Gaston Stein : Pour être clair, il s’agit pour nous de sensibiliser, de prévenir le blanchiment des capitaux et ainsi éviter de devoir le sanctionner. Il s’agit de tarir les flux qui permettent de financer le terrorisme, le trafic de drogues ou d’armes etc. Les cas avec lesquels nous avons eu à faire, en étaient très loin. Les personnes malintentionnées dorénavant seront sur leur garde, et se tourneront vers d’autres places financières moins sensibilisées aux problèmes. Le résultat final : il y aura encore moins de dénonciations. Qui nous critiquera ?

Au niveau du Conseil de l’Ordre, nous allons pousser nos membres à plus de formation en la matière et le contrôle confraternel, tâche difficile et ingrate pour « les contrôleurs », aura des effets positifs. Personnellement, je n’aimerai pas fouiller dans les affaires des autres. Mais l’Ordre le fera.

Charles Kaufhold : Ne serait-ce que pour éviter que les critiques du Gafi ne se répètent et pour sauvegarder l’image de notre place.

Il y va de la crédibilité du Conseil de l’Ordre et du Conseil disciplinaire et administratif, non ?

Gaston Stein : Comme je viens de le dire, le Conseil de l’Ordre remplit et remplira sa fonction en cette matière. L’efficacité de la CRF de son côté a été sévèrement critiquée par le Gafi. Elle a pourtant bien fait son travail, non ?

Charles Kaufhold : Nous faisons tout pour faire respecter par tous les avocats les exigences nouvelles, désagréables et très contraignantes des lois anti-blanchiment qui se succèdent à un rythme effrayant. Ce n’est pas toujours facile pour les membres de notre profession.

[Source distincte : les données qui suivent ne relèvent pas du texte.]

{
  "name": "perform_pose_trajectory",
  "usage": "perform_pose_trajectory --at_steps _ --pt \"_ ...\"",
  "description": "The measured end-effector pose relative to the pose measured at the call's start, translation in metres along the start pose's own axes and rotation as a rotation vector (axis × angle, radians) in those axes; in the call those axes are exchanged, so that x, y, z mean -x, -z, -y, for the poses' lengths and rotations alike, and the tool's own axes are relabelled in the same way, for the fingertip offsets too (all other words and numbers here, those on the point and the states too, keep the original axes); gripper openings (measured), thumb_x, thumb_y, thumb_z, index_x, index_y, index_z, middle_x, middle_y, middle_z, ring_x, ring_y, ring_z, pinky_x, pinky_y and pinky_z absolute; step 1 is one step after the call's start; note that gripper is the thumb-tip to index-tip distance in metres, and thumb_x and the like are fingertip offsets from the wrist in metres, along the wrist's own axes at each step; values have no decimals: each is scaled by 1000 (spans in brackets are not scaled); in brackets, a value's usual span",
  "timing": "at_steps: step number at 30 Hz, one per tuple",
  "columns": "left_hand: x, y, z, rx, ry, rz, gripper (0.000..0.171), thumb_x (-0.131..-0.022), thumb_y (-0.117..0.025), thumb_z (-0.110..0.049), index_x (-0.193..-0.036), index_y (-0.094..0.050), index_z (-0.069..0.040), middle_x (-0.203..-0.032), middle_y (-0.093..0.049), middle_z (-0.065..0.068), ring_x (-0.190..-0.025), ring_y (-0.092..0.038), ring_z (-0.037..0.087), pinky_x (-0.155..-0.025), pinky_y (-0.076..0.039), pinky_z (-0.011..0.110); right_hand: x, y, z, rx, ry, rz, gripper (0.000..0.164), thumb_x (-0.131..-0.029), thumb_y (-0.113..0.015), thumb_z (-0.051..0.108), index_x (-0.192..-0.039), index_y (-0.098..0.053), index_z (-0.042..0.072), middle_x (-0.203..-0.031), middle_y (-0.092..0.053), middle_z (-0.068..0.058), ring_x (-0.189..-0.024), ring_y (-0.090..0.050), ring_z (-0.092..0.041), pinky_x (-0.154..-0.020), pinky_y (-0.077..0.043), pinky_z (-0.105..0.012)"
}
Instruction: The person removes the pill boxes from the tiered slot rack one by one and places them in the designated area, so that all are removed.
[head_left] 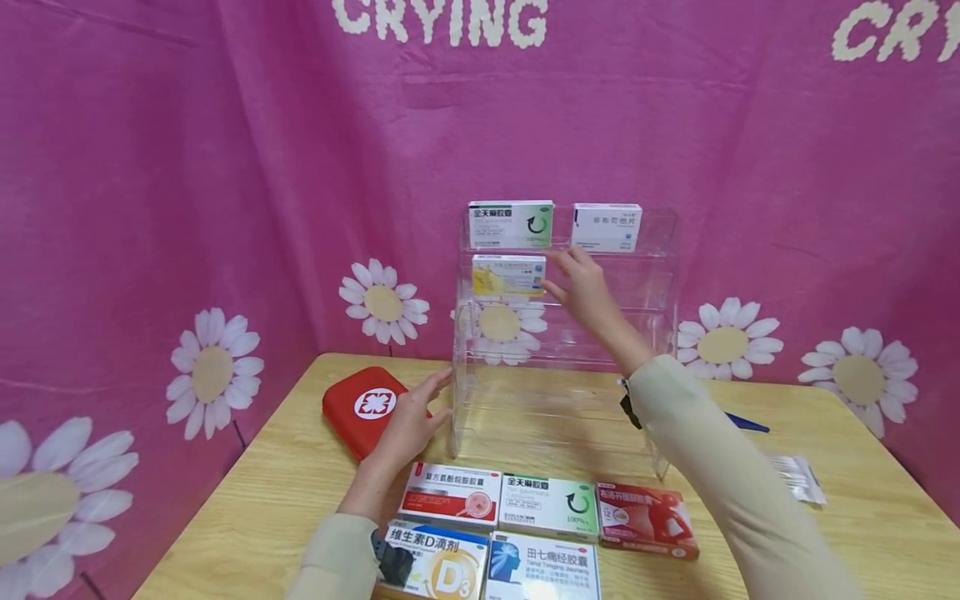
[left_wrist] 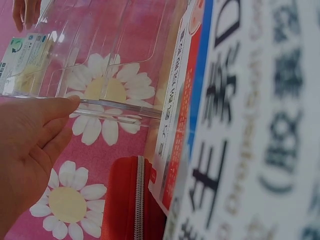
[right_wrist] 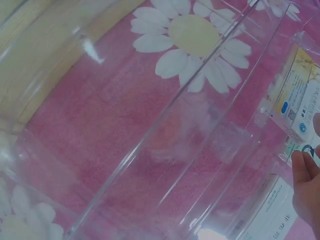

Les banques peuvent bien se permettre d’embaucher un ou deux compliance officers, ce qui n’est pas le cas de tous les bureaux d’avocats. Nous risquerions à la fin de ne voir survivre que les gros cabinets au détriment de l’avocat individuel et indépendant, parfois rebelle, mais indispensable dans une société démocratique. La question que nous posons dans notre avis est aussi celle de la légitimité du Gafi. Quelle est la garantie de son impartialité ? A-t-il vraiment les pouvoirs qu’il se donne ? Je pense que nous devons veiller à nous en tenir strictement aux textes internationaux.

Gaston Stein : En résumé et pour conclure, je regrette l’empressement et la hâte avec lesquels cette loi sera votée. Il s’agit d’une loi de circonstance qui contient pourtant de la matière à discuter en détail. Bref, nous ne pouvons l’accepter telle quelle alors que les droits de la défense y sont sacrifiés de façon disproportionnée au but recherché.